Jahe adalah tanaman rimpang yang sangat populer sebagai rempah-rempah dan bahan obat. Hal itulah yang membuat tanaman ini dipercaya mengobati beberapa penyakit, salah satunya adalah kanker. Bagaimana dunia medis melihat potensi jahe sebagai agen anti-kanker? Simak penjelasannya dalam ulasan berikut.
Kandungan Gizi Jahe
Menurut U.S Department of Agriculture, di dalam jahe terdapat kandungan berbagai jenis vitamin dan mineral yang dibutuhkan oleh tubuh.
Nilai gizi jahe pada umumnya berbeda-beda, tergantung ukuran jahe yang digunakan. Tetapi pada umumnya 1 sendok makan jahe mengandung:
- 5 kalori.
- 1 gram karbohidrat.
- 0,1 gram serat makanan.
- 0,1 gram protein.
- 0 gram lemak.
- 0,1 gram gula.
Vitamin dan mineral di dalam jahe, di antaranya:
- Vitamin B3 dan B6.
- Potasium.
- Vitamin C.
- Magnesium.
- Phosphorus.
- Zinc.
- Asam folat.
- Riboflavin.
Perlu diketahui juga jahe memiliki sifat antiinflamasi, antibakteri, antiseptik, antijamur, dan antivirus.

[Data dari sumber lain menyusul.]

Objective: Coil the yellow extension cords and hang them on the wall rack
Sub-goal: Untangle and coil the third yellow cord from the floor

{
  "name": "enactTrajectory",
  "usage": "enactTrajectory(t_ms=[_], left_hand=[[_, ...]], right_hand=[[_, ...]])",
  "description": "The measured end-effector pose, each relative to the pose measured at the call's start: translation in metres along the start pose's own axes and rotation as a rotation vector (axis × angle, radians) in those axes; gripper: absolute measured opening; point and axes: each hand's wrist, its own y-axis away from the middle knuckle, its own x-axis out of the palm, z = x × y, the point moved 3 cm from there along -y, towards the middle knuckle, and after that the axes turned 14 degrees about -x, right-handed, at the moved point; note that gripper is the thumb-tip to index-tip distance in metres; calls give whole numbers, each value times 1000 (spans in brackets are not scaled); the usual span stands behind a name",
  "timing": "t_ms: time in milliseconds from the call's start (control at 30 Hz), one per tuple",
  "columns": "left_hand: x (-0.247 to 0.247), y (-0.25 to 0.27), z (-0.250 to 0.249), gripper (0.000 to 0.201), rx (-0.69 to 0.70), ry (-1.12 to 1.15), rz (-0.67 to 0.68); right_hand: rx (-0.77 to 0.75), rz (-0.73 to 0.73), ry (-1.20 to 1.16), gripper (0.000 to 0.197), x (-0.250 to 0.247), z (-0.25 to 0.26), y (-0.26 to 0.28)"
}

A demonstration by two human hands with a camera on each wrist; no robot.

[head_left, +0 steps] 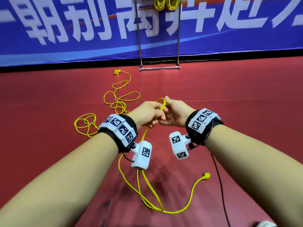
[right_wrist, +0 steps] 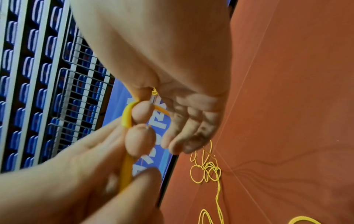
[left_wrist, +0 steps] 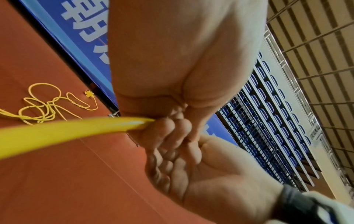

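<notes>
Left hand (head_left: 146,112) and right hand (head_left: 175,112) both pinch one loop of the yellow cord (head_left: 162,104), its remainder tangled on the floor (head_left: 246,112); pulling might tighten those tangles into knots.

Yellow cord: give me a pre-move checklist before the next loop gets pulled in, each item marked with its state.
1. Left hand grips the yellow cord: ok.
2. Right hand has hold of the loop: cannot tell; it meets the loop, but its lower fingers look relaxed.
3. Plug end lies free on the floor: ok.
4. Slack ahead runs without knots: not ok; overlapping tangled loops lie on the floor.
5. Socket end lies free of the rack: ok.
6. Rack has free room beside the hung coils: cannot tell, top cropped.
</notes>
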Motion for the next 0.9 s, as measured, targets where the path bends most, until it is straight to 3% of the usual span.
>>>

Manfaat Potensial Jahe untuk Mengobati Kanker
Selain sering digunakan sebagai bumbu masakan dan minuman herbal, jahe juga dipercaya memiliki manfaat untuk melawan pertumbuhan dan penyebaran sel-sel kanker.
Sebuah studi yang diterbitkan di British Journal of Nutrition mengungkapkan, beberapa senyawa yang terdapat di dalam jahe mampu membunuh beberapa sel kanker, seperti kanker prostat, kanker ovarium, dan kanker kolorektal.
Bahkan, penelitian tersebut mengungkapkan bahwa manfaat jahe jauh lebih besar jika dibandingkan dengan kemoterapi. Manfaat ini didapatkan karena sifat anti-angiogenik pada jahe dipercaya efektif dalam membuat pertumbuhan sel kanker berhenti, khususnya dalam mencegah perkembangan kanker ovarium.
Penelitian lain yang dilakukan oleh American Association for Cancer juga menunjukkan hasil yang sama. Kandungan di dalam jahe dianggap jauh lebih baik dan efektif dalam membunuh sel-sel kanker, dengan efek samping yang sangat kecil.
Selain itu, jahe juga dianggap memiliki kandungan toksin yang sangat rendah dan tidak membuat tubuh mengalami resistensi obat. Penelitian ini bahkan merekomendasikan pemberian jahe bagi para penderita kanker ovarium. Tak hanya itu, jahe juga dipercaya mencegah berkembangnya kanker kolorektal.
Sedangkan senyawa gingerol yang ada pada jahe bermanfaat menghambat adhesi sel, invasi, dan motilitas sel kanker payudara triple negatif di laboratorium. Gingerol juga telah dilaporkan secara selektif membunuh sel punca kanker payudara.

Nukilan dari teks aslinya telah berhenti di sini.